The lines to copy are those holding the string "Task" in the entries below.

** Excerpted data follows **

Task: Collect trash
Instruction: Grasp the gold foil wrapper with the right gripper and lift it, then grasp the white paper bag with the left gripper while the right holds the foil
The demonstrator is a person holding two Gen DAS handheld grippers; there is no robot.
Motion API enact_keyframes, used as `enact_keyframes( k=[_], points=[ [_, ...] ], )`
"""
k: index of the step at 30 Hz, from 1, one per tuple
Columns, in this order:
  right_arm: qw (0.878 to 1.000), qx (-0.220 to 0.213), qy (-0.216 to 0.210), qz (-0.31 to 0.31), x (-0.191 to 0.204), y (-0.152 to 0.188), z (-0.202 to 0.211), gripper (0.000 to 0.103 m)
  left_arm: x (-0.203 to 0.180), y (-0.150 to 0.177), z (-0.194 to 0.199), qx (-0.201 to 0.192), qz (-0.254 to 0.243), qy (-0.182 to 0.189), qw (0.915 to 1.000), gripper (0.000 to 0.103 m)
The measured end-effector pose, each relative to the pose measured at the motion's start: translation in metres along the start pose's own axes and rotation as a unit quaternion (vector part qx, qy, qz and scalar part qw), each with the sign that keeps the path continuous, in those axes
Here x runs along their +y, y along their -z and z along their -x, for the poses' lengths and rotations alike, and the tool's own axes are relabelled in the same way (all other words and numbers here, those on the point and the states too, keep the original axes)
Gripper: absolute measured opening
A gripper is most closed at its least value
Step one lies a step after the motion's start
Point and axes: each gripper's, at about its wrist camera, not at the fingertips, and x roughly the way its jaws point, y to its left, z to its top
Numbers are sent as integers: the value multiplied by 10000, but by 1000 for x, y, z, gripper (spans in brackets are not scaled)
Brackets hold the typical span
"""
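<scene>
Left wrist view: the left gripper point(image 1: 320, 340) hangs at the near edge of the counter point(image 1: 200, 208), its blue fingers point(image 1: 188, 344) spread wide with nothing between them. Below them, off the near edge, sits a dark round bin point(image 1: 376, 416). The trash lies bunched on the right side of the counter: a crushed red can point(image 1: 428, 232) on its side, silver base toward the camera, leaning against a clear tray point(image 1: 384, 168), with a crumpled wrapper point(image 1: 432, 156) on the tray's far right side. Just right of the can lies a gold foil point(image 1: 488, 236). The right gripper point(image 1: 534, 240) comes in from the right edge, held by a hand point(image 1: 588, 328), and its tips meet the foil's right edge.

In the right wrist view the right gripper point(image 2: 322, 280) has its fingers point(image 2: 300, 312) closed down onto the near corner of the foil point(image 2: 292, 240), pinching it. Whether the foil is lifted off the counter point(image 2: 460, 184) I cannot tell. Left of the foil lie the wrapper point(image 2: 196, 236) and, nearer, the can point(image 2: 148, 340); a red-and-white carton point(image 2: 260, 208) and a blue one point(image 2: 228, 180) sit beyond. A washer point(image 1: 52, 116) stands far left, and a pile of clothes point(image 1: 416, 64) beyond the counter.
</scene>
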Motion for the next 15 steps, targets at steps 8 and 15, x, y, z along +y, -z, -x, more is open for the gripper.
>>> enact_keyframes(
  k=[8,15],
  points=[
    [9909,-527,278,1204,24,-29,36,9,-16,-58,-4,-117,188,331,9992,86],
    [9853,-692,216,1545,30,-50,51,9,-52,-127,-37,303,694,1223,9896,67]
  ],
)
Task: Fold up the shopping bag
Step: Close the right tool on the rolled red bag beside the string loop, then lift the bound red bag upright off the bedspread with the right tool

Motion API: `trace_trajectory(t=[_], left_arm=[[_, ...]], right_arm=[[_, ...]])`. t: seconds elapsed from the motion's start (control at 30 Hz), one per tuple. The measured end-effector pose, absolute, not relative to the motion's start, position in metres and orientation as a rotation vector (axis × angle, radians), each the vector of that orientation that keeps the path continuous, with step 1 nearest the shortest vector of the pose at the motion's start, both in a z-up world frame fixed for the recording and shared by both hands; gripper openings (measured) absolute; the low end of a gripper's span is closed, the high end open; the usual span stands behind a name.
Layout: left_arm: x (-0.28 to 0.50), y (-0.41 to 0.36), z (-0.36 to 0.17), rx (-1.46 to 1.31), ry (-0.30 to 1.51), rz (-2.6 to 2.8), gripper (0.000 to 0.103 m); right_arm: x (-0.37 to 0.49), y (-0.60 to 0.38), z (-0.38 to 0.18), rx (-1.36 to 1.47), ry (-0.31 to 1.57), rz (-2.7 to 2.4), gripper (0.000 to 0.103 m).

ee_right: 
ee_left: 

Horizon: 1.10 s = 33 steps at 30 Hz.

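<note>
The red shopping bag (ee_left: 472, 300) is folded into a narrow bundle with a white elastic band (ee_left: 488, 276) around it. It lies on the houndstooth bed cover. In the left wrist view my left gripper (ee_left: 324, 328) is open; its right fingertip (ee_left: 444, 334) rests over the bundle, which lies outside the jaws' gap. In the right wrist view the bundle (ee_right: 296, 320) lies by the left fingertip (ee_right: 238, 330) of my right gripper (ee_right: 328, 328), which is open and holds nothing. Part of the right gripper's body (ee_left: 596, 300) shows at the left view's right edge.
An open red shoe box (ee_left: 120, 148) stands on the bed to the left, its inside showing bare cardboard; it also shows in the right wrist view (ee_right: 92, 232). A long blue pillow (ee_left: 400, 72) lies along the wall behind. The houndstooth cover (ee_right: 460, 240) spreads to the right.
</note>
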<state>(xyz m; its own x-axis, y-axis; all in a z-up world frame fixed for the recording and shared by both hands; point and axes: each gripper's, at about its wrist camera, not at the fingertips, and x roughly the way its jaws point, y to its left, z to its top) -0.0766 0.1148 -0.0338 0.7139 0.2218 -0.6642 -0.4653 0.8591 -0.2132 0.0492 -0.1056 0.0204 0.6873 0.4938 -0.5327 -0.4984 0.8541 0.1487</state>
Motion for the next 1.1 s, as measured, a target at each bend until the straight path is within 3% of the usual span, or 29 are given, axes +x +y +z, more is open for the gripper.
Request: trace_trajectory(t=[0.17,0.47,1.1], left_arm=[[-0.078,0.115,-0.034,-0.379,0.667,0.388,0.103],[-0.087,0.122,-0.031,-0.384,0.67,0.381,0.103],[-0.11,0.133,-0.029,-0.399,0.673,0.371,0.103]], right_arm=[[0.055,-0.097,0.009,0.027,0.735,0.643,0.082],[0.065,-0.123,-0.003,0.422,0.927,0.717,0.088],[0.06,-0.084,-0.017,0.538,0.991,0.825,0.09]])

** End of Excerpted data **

Solution for this exercise ::
Task: Collect trash
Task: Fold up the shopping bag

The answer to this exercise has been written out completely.